Character Analysis
Marin (The House on Mango Street)
Marin is a girl of about 13 or 14 whose parents have sent her to live with relatives in Chicago and whose relatives in Chicago would like to send her back to her parents. The adults' motive for wanting to be rid of Marin may very well be that she is trouble, a "boy-crazy" girl and potentially a bad influence on younger sisters and girl-cousins. Marin sneaks cigarettes, dresses seductively, and stares boldly back at boys. She goes out by herself to dances all over the city, probably sneaking out after her aunt has gone to bed and probably pretending to be older than she really is. She is an invaluable source of information on sex, cosmetics, and the ways of men, all those things Esperanza is curious about and cannot learn from books or from her mother. Esperanza's reports suggest that Marin herself, however, is not so well informed as she thinks she is; one suspects that her extreme youth and a sense of honor among the boys and men she dances with — along with a good deal of luck — have so far protected her.

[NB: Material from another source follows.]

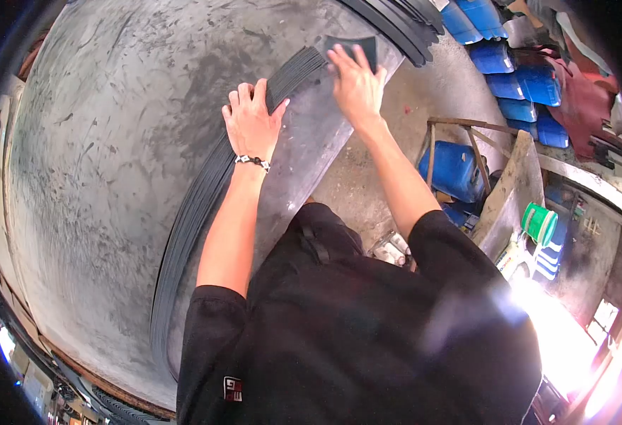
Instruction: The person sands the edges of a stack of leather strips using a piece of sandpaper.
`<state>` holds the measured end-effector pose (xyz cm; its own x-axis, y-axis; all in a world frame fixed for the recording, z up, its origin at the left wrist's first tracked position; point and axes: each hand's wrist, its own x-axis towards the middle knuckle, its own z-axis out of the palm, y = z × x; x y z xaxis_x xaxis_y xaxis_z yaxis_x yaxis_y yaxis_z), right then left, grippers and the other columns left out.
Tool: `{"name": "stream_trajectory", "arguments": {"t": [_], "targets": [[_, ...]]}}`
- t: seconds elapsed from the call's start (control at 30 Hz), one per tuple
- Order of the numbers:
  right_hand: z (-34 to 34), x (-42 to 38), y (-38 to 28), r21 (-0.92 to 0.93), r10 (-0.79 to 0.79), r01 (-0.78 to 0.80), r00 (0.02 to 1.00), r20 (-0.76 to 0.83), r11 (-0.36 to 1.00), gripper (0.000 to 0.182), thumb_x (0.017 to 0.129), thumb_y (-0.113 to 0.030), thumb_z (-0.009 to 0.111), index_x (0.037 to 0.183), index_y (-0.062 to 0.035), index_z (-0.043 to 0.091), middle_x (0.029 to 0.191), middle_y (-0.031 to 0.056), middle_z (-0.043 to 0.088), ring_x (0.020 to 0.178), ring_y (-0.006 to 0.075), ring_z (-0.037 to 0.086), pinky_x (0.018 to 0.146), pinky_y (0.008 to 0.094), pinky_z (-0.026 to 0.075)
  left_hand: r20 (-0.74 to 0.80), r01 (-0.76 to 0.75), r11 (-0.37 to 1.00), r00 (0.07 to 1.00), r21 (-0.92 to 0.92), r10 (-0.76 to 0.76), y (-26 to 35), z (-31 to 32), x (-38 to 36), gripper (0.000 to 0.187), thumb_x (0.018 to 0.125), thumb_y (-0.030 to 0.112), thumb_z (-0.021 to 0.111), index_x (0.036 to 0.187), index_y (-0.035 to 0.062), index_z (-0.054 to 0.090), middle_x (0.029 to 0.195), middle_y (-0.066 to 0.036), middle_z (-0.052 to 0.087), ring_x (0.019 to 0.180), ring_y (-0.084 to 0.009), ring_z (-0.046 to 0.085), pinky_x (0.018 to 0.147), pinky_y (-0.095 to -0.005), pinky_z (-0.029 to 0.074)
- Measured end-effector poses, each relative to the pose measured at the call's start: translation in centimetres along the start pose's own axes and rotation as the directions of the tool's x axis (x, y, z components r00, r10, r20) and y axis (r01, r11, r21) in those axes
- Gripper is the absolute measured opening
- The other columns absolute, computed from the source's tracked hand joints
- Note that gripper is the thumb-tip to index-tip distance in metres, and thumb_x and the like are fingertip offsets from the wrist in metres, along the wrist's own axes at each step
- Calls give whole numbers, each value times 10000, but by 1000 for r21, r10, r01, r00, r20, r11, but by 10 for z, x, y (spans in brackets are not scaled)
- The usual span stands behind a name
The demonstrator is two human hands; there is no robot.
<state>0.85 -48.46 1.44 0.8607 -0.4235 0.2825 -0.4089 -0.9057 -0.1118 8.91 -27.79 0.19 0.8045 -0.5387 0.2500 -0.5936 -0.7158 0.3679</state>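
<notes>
- Because the broad grey table [98, 184] filled the left and centre of the frame and made a firm base, good handling seemed to mean letting it bear the weight.
- Along it, the long bundle of dark strips [187, 212] curved from the lower left up to the top centre; with so many thin layers packed close, even pressure looked wiser than a hard push at one spot, which might have fanned them apart.
- At the upper right, a second bundle of strips [403, 28] lay near the right hand [357, 85], so that hand's reach probably needed some care there.
- Just above the centre, the left hand [253, 117] lay across the long bundle, fingers parted and bent towards the left, thumb out to the right, with no pinch visible; this straddling hold seemed sound for steadying the layers, provided it pressed evenly.
- At the top centre, the right hand's fingers were spread over a dark piece [369, 53]; blur and a hidden underside made it impossible to tell whether they pinched it.
- That piece sat just beside the long bundle's upper end, where a level, unhurried touch looked likeliest to spare the layers.
</notes>
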Motion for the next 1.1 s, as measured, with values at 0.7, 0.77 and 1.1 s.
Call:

For Marin's precocious sexual maturity is not promiscuity but simply the only way she knows — having learned from the movies and "romance" magazines that young girls of her time devoured — of looking for that magical key to everything: love. The mythic romantic story of true love like a bolt of lightning, sweet music, and wedding bells — popular in Western culture for centuries before Marin, and always ending with "happily ever after" — is what drives her, and she is young and innocent enough to believe it. Even Marin cannot explain why she waited at the hospital for a young man whose last name she doesn't know, but the answer is simple: She stayed with Geraldo out of the pure love in her romantic heart.